Print the listing exactly.

......

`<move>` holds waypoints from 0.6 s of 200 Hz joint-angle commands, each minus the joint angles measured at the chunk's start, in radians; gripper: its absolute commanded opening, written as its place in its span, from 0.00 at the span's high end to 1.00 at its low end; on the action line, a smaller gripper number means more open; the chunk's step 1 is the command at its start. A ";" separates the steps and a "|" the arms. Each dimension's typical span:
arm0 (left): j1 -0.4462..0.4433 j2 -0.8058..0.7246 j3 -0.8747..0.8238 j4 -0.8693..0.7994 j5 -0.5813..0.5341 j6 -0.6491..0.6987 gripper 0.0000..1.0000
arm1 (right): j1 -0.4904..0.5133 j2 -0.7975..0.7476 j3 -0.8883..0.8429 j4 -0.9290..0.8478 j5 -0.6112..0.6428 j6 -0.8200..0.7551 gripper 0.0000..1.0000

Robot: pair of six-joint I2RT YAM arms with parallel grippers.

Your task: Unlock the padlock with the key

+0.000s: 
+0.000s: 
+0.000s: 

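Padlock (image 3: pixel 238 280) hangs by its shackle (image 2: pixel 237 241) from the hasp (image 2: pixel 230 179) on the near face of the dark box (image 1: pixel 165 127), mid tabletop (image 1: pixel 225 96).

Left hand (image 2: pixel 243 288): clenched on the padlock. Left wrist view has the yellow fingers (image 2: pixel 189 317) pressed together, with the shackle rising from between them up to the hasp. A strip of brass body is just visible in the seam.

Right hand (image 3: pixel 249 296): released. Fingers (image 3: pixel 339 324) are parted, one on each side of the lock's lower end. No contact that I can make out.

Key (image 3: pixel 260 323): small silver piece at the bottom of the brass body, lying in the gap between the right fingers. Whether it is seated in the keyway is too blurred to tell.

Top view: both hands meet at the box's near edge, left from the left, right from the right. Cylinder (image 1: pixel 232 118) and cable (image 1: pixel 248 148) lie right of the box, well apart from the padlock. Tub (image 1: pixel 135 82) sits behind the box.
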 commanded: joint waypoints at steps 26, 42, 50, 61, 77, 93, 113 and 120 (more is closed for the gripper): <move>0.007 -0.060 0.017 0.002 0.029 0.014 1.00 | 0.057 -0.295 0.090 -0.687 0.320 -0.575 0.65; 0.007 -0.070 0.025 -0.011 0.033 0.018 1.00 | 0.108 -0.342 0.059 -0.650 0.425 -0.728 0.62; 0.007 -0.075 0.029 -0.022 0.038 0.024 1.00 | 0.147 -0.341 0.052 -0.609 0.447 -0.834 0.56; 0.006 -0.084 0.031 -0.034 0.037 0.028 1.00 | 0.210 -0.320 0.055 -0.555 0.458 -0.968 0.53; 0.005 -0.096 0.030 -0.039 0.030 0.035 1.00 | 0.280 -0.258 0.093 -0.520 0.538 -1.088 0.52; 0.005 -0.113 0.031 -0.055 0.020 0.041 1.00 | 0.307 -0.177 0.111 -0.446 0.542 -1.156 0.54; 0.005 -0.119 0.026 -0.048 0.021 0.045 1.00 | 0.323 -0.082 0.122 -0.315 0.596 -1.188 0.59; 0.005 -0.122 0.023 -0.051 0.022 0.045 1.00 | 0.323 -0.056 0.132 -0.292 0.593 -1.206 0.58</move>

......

_Your response:_
`<move>` holds waypoints from 0.6 s of 200 Hz joint-angle commands, each minus the joint angles measured at the chunk's start, in radians; gripper: its absolute commanded opening, written as its place in its span, from 0.00 at the span's high end to 1.00 at its low end; on the action line, a smaller gripper number means more open; the chunk's step 1 is the command at its start. A ";" separates the steps and a "|" the arms. Each dimension's typical span:
arm0 (left): j1 -0.4462..0.4433 j2 -0.8058..0.7246 j3 -0.8747..0.8238 j4 -0.8693..0.7994 j5 -0.5813..0.5341 j6 -0.6491..0.6987 gripper 0.0000..1.0000
arm1 (right): j1 -0.4904..0.5133 j2 -0.7975..0.7476 j3 -0.8883..0.8429 j4 -0.9290..0.8478 j5 -0.6112..0.6428 j6 -0.8200..0.7551 gripper 0.0000..1.0000

Robot: pair of six-joint I2RT YAM arms with parallel grippers.

Your task: Unlock the padlock with the key

+0.000s: 
+0.000s: 
+0.000s: 

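Padlock (image 3: pixel 238 280) hangs by its shackle (image 2: pixel 237 241) from the hasp (image 2: pixel 230 179) on the near face of the dark box (image 1: pixel 165 127), mid tabletop (image 1: pixel 225 96).

Left hand (image 2: pixel 243 288): clenched on the padlock. Left wrist view has the yellow fingers (image 2: pixel 189 317) pressed together, with the shackle rising from between them up to the hasp. A strip of brass body is just visible in the seam.

Right hand (image 3: pixel 249 296): released. Fingers (image 3: pixel 339 324) are parted, one on each side of the lock's lower end. No contact that I can make out.

Key (image 3: pixel 260 323): small silver piece at the bottom of the brass body, lying in the gap between the right fingers. Whether it is seated in the keyway is too blurred to tell.

Top view: both hands meet at the box's near edge, left from the left, right from the right. Cylinder (image 1: pixel 232 118) and cable (image 1: pixel 248 148) lie right of the box, well apart from the padlock. Tub (image 1: pixel 135 82) sits behind the box.
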 commanded: joint waypoints at steps 26, 42, 50, 61, 77, 93, 113 and 120 (more is closed for the gripper): <move>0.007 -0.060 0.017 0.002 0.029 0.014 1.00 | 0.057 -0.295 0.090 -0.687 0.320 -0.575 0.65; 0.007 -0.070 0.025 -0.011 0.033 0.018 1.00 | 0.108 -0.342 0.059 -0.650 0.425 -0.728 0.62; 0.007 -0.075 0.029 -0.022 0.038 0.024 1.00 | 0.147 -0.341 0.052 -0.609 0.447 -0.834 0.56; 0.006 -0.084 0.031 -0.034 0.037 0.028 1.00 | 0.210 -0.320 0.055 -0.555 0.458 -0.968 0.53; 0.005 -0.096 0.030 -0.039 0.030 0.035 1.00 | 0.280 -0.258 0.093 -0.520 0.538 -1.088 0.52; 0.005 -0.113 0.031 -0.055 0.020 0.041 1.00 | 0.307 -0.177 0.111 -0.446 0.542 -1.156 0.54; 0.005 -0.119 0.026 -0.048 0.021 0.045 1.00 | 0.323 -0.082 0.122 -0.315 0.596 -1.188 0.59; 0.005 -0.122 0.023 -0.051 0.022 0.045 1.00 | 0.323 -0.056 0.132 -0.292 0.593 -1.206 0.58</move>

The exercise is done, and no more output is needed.